Approx. 200-300 sd/oz for large-seeded types (500 sd/oz for small-seeded types). F1 packets contain 25 sd; o.p. packets produce 6-10 hills; 31/4 lb produces approx. 10,000 plants (1½-2 lbs if small-seeded). Germs in about 8 days. Set plants 24-36" apart in rows 72-96" apart (closer for bush types). Days to maturity are from transplant.
Charleston Grey Type
Crimson Sweet Types
Watermelon - Other Red Fleshed
Important Notice To Watermelon Seed Buyers
Please read the important information on the back of the order blank. We must have your signature on the order form if you are going to order more than 1,000 seeds or 1 lb of a variety.
Waiver concerning all watermelon seed purchased from Otis S. Twilley, Inc.
(Growers, Brokers, Packers/Shippers)
We want to advise you that the bacterial fruit blotch disease of watermelons has again appeared in watermelon fields in many watermelon producing areas. This disease has been periodically reported since its initial detection in 1989. Losses from this bacterial disease have ranged from minor to as high as 100% of the marketable fruits.
The causal agent of the fruit blotch disease appears to be closely related to Acidovorax avenae subsp. citrulli (synonym: Pseudomonas pseudoalcaligenes subsp. citrulli). The pathogen could be seed-borne from the original seed lot, or result from other host infection. The disease has attacked many varieties of watermelon from different seed producers.

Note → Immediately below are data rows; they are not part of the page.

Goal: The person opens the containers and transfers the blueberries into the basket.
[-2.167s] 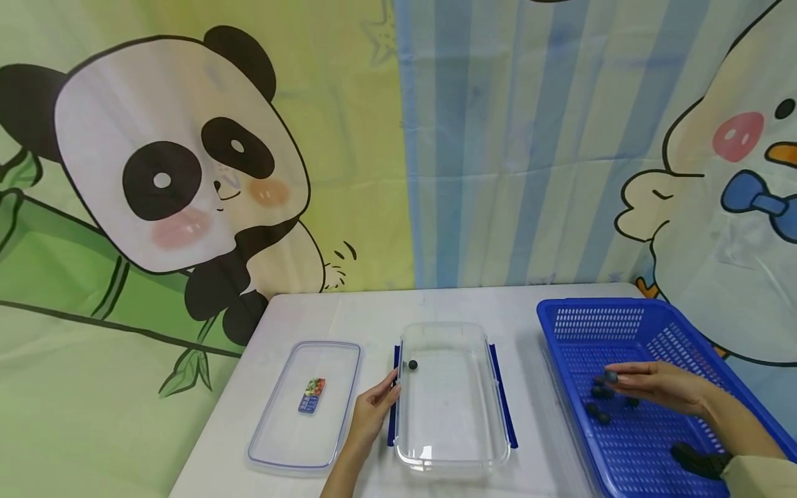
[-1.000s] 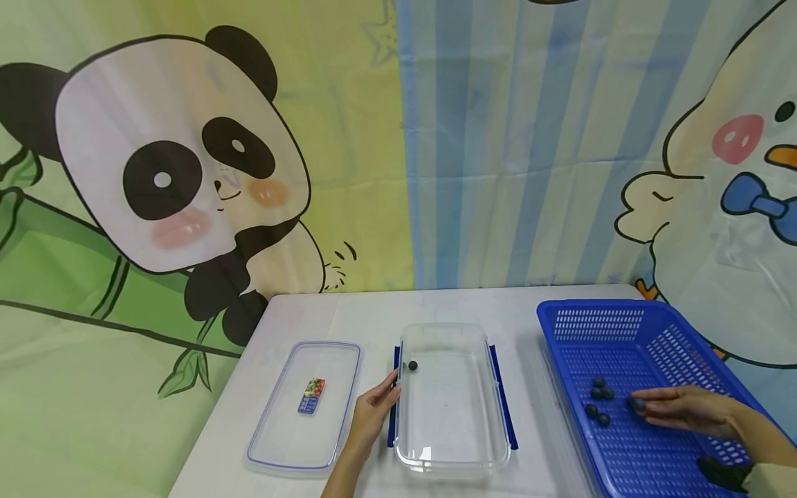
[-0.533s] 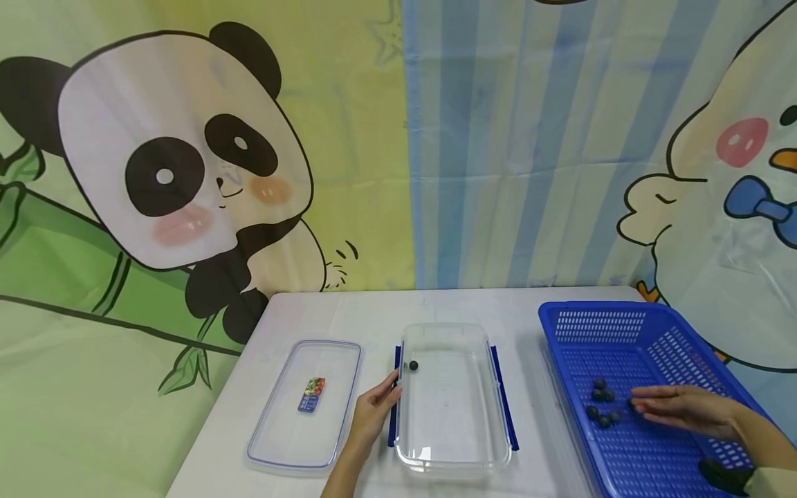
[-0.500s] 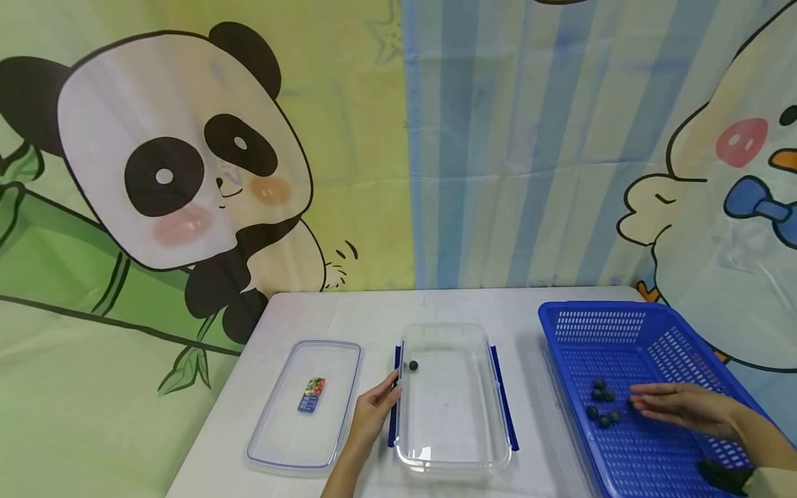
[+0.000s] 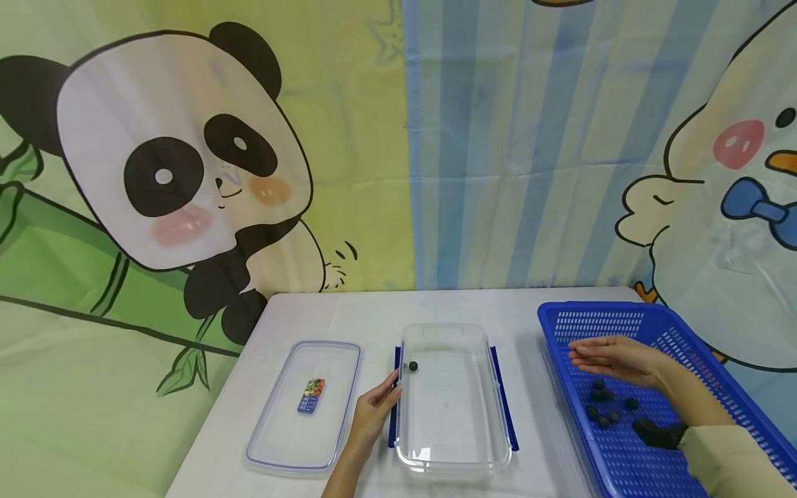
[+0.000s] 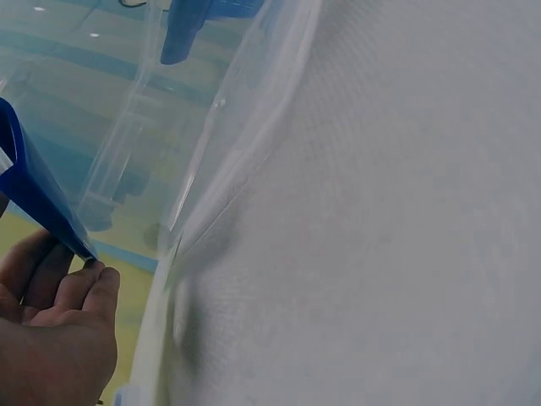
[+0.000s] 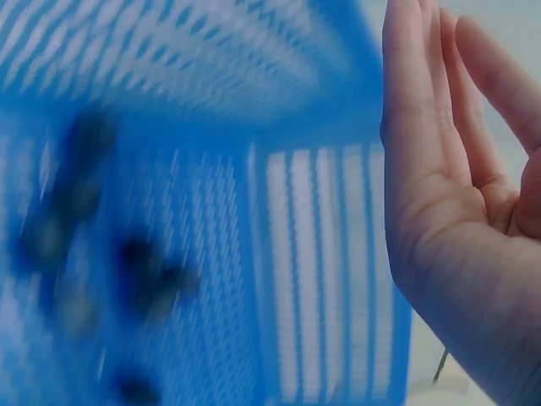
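Observation:
My left hand (image 5: 373, 409) grips the left side of a clear plastic food container (image 5: 454, 422). In the left wrist view its fingers bend at the container's blue side latch (image 6: 46, 199). One blueberry (image 5: 414, 366) lies inside, near the left wall. My right hand (image 5: 616, 358) hovers over the left part of a blue basket (image 5: 681, 477), fingers straight; no berry shows in it, though the right wrist view cuts off its fingertips. Below it, several blueberries (image 5: 602, 420) lie on the basket floor, blurred in the right wrist view.
A clear lid (image 5: 283, 443) with a blue rim and a printed label (image 5: 311, 395) lies flat left of the container. All stand on a white table (image 5: 373, 315). Behind hangs a curtain (image 5: 461, 152) with cartoon prints. A dark wrist strap (image 5: 658, 434) is on the right wrist.
My right hand has lifted from the berries and moved left and away over the basket. Earlier a berry was at its fingertips; the berries now lie on the basket floor. The left hand stays put.

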### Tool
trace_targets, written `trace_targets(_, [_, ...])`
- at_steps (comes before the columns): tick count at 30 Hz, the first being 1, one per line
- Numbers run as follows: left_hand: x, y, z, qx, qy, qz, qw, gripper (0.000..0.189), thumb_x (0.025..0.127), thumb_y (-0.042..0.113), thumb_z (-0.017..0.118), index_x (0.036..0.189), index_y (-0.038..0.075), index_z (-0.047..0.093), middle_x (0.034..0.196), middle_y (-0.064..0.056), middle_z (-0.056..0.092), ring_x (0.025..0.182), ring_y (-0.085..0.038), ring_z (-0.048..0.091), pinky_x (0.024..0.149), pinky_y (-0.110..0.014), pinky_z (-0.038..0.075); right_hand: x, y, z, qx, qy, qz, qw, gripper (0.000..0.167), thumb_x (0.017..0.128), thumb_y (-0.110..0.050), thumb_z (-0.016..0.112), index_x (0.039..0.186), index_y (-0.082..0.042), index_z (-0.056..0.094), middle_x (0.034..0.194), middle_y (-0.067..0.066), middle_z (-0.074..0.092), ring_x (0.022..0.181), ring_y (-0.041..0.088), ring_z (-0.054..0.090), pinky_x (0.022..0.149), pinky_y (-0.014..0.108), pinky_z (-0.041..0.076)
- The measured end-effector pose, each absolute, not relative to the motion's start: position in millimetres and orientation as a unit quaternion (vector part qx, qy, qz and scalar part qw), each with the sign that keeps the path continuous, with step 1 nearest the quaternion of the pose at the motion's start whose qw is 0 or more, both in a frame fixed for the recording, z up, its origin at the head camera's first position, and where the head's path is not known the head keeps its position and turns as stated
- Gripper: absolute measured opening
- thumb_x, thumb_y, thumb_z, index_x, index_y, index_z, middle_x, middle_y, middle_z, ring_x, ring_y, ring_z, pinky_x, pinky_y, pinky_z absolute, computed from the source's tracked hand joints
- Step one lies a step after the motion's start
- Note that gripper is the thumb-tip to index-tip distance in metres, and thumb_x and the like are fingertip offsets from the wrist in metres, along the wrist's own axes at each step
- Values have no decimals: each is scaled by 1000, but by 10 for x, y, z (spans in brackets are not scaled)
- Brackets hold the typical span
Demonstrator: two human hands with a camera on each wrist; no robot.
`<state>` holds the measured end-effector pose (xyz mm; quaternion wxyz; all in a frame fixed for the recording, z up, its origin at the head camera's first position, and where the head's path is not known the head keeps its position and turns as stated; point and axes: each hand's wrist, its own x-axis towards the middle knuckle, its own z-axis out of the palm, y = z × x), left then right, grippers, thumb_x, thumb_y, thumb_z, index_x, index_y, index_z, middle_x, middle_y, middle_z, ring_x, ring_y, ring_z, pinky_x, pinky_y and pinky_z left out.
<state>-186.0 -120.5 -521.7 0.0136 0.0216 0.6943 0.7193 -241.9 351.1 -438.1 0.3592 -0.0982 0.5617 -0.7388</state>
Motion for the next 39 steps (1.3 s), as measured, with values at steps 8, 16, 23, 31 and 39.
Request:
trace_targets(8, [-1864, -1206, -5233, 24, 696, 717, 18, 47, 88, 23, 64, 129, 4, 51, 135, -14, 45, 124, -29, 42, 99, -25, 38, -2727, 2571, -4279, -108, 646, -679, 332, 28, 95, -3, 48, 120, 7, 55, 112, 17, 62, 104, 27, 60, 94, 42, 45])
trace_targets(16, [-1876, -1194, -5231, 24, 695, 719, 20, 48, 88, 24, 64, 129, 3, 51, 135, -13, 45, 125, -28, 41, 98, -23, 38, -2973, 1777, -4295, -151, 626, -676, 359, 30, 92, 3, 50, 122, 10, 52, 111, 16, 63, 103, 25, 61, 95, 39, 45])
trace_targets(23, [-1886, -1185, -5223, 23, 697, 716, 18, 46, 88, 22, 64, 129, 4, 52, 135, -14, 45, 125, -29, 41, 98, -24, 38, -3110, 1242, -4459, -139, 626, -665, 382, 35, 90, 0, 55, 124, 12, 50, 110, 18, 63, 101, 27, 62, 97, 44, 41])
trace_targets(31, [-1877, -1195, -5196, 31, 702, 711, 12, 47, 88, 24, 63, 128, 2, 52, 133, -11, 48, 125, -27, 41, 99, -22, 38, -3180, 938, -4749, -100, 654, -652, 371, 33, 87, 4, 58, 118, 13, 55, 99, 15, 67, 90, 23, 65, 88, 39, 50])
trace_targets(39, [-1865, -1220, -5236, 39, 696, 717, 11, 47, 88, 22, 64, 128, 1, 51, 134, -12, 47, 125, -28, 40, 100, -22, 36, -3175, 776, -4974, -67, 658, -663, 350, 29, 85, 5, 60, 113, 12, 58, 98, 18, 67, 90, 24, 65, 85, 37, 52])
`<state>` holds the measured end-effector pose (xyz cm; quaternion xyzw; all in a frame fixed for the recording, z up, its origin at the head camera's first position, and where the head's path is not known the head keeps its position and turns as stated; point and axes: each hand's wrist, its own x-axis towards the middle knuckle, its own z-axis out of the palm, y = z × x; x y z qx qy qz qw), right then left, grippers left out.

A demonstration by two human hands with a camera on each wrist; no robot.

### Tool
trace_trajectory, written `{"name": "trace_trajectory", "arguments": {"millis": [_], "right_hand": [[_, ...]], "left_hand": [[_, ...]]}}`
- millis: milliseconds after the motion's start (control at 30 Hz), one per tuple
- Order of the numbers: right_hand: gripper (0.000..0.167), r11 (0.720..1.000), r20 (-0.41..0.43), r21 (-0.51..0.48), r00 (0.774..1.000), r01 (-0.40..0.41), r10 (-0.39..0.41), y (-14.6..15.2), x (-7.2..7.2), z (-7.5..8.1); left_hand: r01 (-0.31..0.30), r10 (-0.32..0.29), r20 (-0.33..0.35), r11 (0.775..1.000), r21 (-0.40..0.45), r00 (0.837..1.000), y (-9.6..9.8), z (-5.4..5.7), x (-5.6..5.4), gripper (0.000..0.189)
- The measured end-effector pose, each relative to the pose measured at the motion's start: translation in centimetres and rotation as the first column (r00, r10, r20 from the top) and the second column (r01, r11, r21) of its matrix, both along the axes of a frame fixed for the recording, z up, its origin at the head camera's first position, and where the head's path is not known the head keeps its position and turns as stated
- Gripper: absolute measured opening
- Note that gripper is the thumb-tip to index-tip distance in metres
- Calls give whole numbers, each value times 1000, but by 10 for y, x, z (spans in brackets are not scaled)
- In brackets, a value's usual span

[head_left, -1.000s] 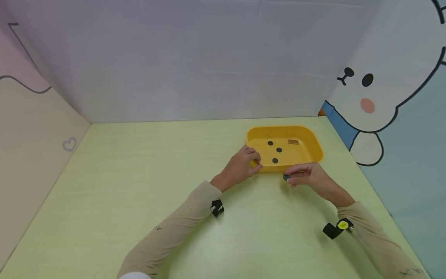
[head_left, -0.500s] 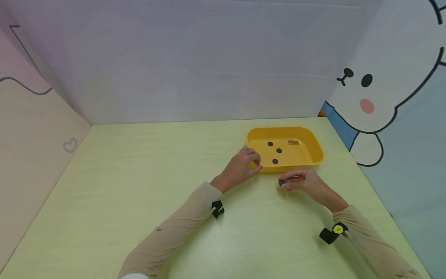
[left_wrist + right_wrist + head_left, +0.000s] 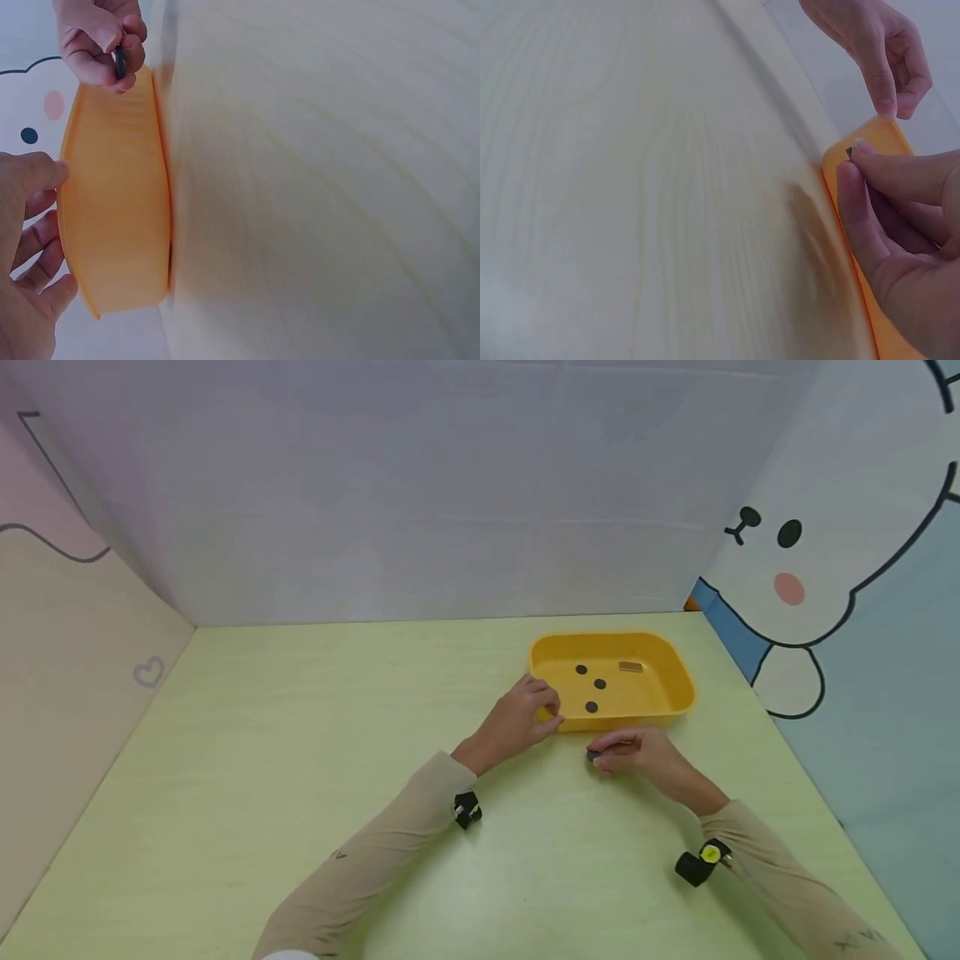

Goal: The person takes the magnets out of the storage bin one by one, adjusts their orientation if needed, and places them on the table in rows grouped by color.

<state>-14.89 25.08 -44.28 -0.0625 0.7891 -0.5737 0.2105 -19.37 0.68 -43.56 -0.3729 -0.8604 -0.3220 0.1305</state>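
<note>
At the back right of the table stands a shallow yellow plastic tray (image 3: 652, 695). My left hand (image 3: 516, 720) grips its near-left rim, the thumb and fingertips meeting at the edge in the left wrist view. Just in front of the tray, my right hand (image 3: 639, 755) pinches a small dark round disc (image 3: 593, 756) between thumb and fingers; the left wrist view shows this disc (image 3: 120, 61) edge-on. Three similar dark discs (image 3: 600, 684) lie flat on the tray floor. Near them is a small brown rectangular piece (image 3: 631, 667).
The pale wood-grain table (image 3: 300, 743) spreads out to the left and front. A plain grey-white wall panel (image 3: 420, 493) rises along its back edge, and a panel with a cartoon bear (image 3: 825, 568) stands at the right.
My right hand has moved left and slightly nearer along the tray's front side, still pinching the disc. The left hand stays on the rim, and the discs in the tray have not moved.
</note>
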Motion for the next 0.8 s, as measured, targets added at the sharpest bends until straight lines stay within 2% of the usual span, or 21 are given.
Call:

Although new testing procedures are currently under development, it is impossible to conduct any test procedures that will give 100% reliable results with regard to the identification of any seed-borne watermelon fruit blotch infections. Work is being done by public and private researchers, seed companies and growers, to determine improved identification and control measures and to develop statistically reliable testing procedures.
Work is also being done to determine if different varieties of watermelon, both diploid and triploid, have any level of resistance or tolerance to this disease. No varieties to date have been identified as having any significant level of resistance.
The symptoms on young seedlings appear as dark water-soaked lesions on the lower surfaces of the cotyledons or the true leaves. These initial water-soaked lesions later turn necrotic and may also have chlorotic halos surrounding the dead tissues. The lesions will also often appear on the hypocotyls of young seedlings, resulting in the wilting and death of these young plants. The most dramatic and destructive phases of this disease are the fruit infections that occur much later in the growing cycle. The lesions on the top surface of the fruits appear as small, watersoaked areas, which under the right conditions of high temperature and humidity, enlarge rapidly to cover most of the surface of the fruits. Fruit decay often follows. This later condition of the disease cycle could lead to significant economical losses to the grower.
In cases where the pathogen is carried in the seed, the typical lesions described above will appear on the young seedlings within 7 days after seedling emergence. If no symptoms are observed on the young seedlings within three weeks after emergence, it is unlikely that the bacterium is carried on the seed and that any subsequent infection is most likely from other sources. It is imperative that each grower inspect the young plants during this early stage, in order to determine the presence or absence of these symptoms and to mitigate any potential economical losses.
Caution: Symptoms that appear on plants in the early stages of growth, and especially those symptoms caused by secondary infections, may not be evident on new foliar parts as the plants develop. The pathogen, however, may still be alive in infected tissues, and may infect the fruits if favorable conditions of temperature and humidity prevail. Do not retain any plants that show any symptoms at any time.